> _What to produce_: Each line of the data should be repeated precisely.
[Data extract Boundary: Start]
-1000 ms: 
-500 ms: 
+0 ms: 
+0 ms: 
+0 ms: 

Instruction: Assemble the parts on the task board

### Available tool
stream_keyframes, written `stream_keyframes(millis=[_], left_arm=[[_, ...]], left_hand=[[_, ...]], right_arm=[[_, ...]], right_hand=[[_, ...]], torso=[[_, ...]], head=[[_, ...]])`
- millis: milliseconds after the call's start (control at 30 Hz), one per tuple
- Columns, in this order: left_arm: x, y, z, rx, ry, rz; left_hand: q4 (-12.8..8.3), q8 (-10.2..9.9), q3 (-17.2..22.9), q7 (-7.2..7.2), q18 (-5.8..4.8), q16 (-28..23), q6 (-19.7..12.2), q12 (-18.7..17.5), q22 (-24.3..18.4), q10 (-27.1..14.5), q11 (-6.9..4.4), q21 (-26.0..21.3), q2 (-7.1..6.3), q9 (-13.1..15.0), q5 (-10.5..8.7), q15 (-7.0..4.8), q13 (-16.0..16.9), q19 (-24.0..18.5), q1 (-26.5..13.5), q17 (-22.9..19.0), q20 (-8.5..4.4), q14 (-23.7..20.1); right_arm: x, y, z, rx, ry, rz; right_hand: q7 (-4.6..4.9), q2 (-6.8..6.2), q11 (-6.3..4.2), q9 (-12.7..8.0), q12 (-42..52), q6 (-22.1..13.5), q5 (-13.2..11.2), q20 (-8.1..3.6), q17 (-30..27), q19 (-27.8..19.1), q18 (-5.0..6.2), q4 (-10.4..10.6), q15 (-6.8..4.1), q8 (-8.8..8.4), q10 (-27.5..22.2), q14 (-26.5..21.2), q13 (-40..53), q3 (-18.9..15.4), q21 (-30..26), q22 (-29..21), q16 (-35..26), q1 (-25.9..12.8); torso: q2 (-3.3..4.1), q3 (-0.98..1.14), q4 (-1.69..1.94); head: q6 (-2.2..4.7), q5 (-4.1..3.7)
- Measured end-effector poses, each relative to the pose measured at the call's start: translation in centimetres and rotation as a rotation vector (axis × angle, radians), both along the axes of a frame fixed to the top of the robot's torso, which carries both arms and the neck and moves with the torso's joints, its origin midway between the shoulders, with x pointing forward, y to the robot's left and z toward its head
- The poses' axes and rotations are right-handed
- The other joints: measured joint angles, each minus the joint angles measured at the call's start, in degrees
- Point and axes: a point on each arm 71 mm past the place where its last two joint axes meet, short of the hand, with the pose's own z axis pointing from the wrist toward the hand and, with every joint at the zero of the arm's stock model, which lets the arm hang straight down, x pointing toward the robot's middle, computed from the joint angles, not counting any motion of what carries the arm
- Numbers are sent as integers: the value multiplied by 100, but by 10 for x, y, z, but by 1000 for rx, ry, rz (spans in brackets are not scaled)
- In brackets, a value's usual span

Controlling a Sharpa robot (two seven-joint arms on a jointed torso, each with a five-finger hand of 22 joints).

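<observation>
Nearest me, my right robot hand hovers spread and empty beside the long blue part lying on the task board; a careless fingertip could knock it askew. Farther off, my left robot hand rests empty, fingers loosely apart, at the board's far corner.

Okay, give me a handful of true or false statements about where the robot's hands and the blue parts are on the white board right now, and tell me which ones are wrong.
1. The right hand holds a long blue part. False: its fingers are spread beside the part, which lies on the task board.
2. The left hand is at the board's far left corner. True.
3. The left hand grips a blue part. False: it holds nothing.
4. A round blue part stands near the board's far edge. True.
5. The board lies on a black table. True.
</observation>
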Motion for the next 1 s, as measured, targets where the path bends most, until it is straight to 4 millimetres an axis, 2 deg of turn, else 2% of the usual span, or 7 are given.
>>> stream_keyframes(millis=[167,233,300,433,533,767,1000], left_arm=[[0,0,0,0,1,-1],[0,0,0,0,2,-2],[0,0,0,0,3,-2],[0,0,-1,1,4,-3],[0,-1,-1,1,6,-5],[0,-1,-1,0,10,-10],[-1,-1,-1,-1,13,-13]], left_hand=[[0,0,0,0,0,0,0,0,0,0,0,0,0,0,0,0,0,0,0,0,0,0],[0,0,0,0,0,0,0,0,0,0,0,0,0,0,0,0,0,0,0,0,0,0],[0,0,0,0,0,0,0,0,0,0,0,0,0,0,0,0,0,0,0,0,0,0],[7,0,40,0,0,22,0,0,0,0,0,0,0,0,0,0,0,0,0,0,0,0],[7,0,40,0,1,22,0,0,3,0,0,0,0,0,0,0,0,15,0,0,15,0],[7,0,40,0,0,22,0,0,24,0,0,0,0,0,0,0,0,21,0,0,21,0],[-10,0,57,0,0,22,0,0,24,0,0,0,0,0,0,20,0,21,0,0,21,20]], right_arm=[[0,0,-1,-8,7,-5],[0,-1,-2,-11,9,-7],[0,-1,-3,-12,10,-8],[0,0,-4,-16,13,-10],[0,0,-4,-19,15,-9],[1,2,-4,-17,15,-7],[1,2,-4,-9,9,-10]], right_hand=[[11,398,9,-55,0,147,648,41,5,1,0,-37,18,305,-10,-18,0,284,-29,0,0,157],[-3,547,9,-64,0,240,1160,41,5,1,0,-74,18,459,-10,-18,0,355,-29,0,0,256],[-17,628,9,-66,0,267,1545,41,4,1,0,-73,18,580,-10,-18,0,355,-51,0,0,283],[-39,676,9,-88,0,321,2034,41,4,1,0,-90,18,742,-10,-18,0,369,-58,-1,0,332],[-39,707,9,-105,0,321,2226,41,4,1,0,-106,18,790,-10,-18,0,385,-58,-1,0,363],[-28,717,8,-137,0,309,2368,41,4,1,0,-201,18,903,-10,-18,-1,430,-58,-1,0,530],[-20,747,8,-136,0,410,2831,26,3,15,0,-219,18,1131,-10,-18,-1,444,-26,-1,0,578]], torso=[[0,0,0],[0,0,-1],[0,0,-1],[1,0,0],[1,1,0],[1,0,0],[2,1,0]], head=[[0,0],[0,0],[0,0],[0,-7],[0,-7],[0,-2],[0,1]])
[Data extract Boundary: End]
> _Expected output_:
-1000 ms: 
-500 ms: 
+0 ms: 
+0 ms: 
+0 ms: 

Instruction: Assemble the parts on the task board

### Available tool
stream_keyframes, written `stream_keyframes(millis=[_], left_arm=[[_, ...]], left_hand=[[_, ...]], right_arm=[[_, ...]], right_hand=[[_, ...]], torso=[[_, ...]], head=[[_, ...]])`
- millis: milliseconds after the call's start (control at 30 Hz), one per tuple
- Columns, in this order: left_arm: x, y, z, rx, ry, rz; left_hand: q4 (-12.8..8.3), q8 (-10.2..9.9), q3 (-17.2..22.9), q7 (-7.2..7.2), q18 (-5.8..4.8), q16 (-28..23), q6 (-19.7..12.2), q12 (-18.7..17.5), q22 (-24.3..18.4), q10 (-27.1..14.5), q11 (-6.9..4.4), q21 (-26.0..21.3), q2 (-7.1..6.3), q9 (-13.1..15.0), q5 (-10.5..8.7), q15 (-7.0..4.8), q13 (-16.0..16.9), q19 (-24.0..18.5), q1 (-26.5..13.5), q17 (-22.9..19.0), q20 (-8.5..4.4), q14 (-23.7..20.1); right_arm: x, y, z, rx, ry, rz; right_hand: q7 (-4.6..4.9), q2 (-6.8..6.2), q11 (-6.3..4.2), q9 (-12.7..8.0), q12 (-42..52), q6 (-22.1..13.5), q5 (-13.2..11.2), q20 (-8.1..3.6), q17 (-30..27), q19 (-27.8..19.1), q18 (-5.0..6.2), q4 (-10.4..10.6), q15 (-6.8..4.1), q8 (-8.8..8.4), q10 (-27.5..22.2), q14 (-26.5..21.2), q13 (-40..53), q3 (-18.9..15.4), q21 (-30..26), q22 (-29..21), q16 (-35..26), q1 (-25.9..12.8); torso: q2 (-3.3..4.1), q3 (-0.98..1.14), q4 (-1.69..1.94); head: q6 (-2.2..4.7), q5 (-4.1..3.7)
- Measured end-effector poses, each relative to the pose measured at the call's start: translation in centimetres and rotation as a rotation vector (axis × angle, radians), both along the axes of a frame fixed to the top of the robot's torso, which carries both arms and the neck and moves with the torso's joints, its origin midway between the shoulders, with x pointing forward, y to the robot's left and z toward its head
- The poses' axes and rotations are right-handed
- The other joints: measured joint angles, each minus the joint angles measured at the call's start, in degrees
- Point and axes: a point on each arm 71 mm past the place where its last two joint axes meet, short of the hand, with the pose's own z axis pointing from the wrist toward the hand and, with every joint at the zero of the arm's stock model, which lets the arm hang straight down, x pointing toward the robot's middle, computed from the joint angles, not counting any motion of what carries the arm
- Numbers are sent as integers: the value multiplied by 100, but by 10 for x, y, z, but by 1000 for rx, ry, rz (spans in brackets are not scaled)
- In brackets, a value's usual span

Controlling a Sharpa robot (two seven-joint arms on a jointed torso, each with a five-finger hand of 22 joints).

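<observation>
Nearest me, my right robot hand hovers spread and empty beside the long blue part lying on the task board; a careless fingertip could knock it askew. Farther off, my left robot hand rests empty, fingers loosely apart, at the board's far corner.

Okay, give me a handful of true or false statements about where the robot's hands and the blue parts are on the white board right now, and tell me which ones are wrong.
1. The right hand holds a long blue part. False: its fingers are spread beside the part, which lies on the task board.
2. The left hand is at the board's far left corner. True.
3. The left hand grips a blue part. False: it holds nothing.
4. A round blue part stands near the board's far edge. True.
5. The board lies on a black table. True.
</observation>
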Motion for the next 1 s, as measured, targets where the path bends most, until it is straight to 4 millimetres an axis, 2 deg of turn, else 2% of the usual span, or 7 are given.
>>> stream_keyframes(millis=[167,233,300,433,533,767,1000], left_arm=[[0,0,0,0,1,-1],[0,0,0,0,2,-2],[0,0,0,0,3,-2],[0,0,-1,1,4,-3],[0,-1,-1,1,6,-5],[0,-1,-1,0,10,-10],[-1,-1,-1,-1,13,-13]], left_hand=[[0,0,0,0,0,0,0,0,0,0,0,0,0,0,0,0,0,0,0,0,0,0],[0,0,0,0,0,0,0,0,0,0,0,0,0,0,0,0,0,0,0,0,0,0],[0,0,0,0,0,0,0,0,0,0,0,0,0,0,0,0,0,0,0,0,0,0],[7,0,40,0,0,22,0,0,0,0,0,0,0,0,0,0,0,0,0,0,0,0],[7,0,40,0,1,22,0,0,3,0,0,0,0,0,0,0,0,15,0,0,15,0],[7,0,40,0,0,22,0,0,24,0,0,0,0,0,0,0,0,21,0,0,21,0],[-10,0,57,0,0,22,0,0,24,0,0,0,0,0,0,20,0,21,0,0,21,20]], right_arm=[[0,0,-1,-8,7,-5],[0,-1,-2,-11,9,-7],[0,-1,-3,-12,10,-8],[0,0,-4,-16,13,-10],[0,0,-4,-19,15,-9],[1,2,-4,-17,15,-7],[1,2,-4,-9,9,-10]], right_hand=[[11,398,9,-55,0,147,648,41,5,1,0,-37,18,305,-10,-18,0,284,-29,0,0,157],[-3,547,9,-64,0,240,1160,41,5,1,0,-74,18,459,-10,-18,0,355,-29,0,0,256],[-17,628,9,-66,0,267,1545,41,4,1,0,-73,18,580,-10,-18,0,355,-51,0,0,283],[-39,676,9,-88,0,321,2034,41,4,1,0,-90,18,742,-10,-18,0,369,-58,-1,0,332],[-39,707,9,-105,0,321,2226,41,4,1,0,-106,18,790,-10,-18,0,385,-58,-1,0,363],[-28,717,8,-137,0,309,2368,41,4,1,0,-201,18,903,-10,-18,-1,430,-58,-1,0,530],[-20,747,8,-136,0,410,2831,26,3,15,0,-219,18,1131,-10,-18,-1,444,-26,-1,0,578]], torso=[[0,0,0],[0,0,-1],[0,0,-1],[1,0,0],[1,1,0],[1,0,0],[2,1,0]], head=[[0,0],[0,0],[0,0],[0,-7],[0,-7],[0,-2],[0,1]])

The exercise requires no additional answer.